Data items →
--- --- ---

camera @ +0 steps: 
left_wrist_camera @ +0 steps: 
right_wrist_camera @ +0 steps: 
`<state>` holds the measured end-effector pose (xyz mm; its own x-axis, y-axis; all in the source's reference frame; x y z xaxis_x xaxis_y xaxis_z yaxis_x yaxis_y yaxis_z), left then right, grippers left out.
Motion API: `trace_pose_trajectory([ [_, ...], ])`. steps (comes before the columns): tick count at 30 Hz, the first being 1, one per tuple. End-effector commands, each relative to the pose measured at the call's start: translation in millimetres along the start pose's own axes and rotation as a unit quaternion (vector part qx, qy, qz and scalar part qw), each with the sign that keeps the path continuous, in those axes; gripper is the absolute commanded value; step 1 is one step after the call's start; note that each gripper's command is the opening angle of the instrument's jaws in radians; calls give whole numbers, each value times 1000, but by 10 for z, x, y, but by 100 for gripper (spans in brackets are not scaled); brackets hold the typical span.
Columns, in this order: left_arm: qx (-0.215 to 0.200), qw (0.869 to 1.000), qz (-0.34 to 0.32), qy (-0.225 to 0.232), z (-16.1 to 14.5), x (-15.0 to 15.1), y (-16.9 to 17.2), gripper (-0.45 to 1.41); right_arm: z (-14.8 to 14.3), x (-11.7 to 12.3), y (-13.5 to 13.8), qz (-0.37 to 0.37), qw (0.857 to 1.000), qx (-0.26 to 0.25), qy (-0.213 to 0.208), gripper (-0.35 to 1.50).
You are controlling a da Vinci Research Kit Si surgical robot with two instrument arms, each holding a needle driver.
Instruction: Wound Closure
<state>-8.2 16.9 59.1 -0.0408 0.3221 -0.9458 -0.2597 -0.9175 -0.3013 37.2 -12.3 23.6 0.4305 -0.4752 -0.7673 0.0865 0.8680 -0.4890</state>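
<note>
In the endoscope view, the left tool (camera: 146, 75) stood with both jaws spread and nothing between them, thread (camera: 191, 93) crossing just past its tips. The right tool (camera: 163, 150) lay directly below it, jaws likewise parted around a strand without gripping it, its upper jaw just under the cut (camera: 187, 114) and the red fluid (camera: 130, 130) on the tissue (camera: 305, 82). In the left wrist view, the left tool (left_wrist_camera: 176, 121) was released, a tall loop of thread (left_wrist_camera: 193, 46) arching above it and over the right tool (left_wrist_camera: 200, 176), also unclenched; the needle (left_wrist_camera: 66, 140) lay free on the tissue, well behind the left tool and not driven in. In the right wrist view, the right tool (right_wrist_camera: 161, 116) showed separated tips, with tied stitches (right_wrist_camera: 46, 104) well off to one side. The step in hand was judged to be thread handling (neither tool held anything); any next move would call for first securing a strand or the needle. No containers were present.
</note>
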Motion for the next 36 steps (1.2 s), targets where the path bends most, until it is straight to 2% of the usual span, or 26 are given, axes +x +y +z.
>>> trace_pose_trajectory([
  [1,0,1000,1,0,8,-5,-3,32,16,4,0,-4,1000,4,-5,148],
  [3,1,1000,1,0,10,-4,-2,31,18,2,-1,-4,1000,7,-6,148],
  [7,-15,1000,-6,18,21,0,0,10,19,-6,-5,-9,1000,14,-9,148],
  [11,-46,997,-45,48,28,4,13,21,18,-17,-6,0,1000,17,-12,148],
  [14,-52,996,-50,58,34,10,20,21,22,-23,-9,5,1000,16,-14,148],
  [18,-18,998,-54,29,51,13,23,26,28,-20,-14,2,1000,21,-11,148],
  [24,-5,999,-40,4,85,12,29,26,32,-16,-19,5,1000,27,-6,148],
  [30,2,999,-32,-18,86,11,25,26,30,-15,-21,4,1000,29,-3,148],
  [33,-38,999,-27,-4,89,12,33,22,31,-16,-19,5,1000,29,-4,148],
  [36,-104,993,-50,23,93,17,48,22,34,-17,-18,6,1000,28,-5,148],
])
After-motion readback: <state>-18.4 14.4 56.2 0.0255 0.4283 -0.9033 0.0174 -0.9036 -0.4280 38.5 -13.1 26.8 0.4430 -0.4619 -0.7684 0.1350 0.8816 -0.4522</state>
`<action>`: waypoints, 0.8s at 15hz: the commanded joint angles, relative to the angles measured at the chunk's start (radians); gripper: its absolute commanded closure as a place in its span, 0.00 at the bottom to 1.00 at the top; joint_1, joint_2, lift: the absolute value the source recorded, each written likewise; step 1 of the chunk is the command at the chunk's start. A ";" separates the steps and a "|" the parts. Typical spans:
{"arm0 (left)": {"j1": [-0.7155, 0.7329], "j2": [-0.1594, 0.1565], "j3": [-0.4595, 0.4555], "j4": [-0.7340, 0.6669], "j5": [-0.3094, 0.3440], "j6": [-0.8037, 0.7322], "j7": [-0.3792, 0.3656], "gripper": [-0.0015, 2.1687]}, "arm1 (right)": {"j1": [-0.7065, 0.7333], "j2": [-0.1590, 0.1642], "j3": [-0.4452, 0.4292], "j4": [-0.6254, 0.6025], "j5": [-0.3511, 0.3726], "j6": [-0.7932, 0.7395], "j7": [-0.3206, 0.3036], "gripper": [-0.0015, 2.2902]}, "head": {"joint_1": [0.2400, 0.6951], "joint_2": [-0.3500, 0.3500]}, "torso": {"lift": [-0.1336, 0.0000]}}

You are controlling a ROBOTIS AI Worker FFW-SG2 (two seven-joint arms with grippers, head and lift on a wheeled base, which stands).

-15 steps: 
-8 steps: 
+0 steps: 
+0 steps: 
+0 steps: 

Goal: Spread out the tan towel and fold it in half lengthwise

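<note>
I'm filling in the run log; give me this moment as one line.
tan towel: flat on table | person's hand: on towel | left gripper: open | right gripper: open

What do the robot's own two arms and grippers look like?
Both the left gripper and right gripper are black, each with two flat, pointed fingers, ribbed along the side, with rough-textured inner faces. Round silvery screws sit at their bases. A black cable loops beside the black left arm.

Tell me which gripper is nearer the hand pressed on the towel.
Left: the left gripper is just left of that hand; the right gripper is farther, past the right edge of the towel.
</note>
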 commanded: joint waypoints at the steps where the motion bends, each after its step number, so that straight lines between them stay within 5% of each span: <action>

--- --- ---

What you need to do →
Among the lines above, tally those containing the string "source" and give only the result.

Completed exercise →
2